Another source of cells with regenerative potential was studied by Eve et al. The researchers studied the effect of human umbilical cord blood (hUCB)-derived mononuclear cells (MNCs) for the treatment of amyotrophic lateral sclerosis (ALS). ALS is a fatal neurodegenerative disease due to a progressive degeneration of motor neurons in the brain and spinal cord, for which there is no known cure or substantive treatment. The researchers conducted an in vitro study using hUCB plasma to treat MNCs derived from the blood of ALS patients. Reduced apoptosis (caspase 3 levels) was observed in the plasma-treated MNCs, suggesting that hUBC plasma, which is rich in cytokines and growth factors, may be a future therapeutic option for ALS.
Peripheral Nerve Regeneration
Peripheral nerve regeneration is an important topic in neural repair.
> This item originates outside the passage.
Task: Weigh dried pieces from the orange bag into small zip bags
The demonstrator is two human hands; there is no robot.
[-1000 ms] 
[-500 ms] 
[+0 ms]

Yi et al. demonstrated that the novel microRNA, miR-sc3, can promote the proliferation and migration of primary Schwann cells. Yao et al. also explored the potential therapeutic options for repair of sciatic nerves by combining bone marrow mononuclear cells (BM-MNCs) and chitosan/silk fibroin scaffolds, referred to as tissue-engineered nerve grafts (TENGs). It was shown that the TENG-transplanted group had a better histological and functional recovery of the injured nerve compared to the control. These results may be related to the 2-week survival time of bone marrow mononuclear cells after nerve grafting.
This special PPSSC issue of Cell Transplantation highlights important topics in the milieu of stem cell and cancer research, and the information that may be gleaned from articles herein should serve to propel researchers forward. I would like to offer my sincere appreciation to those who contributed their valuable, multidisciplinary data and keen insights to this special issue and look forward to the 9th Pan Pacific Symposium on Stem Cells and Cancer Research in May of 2016.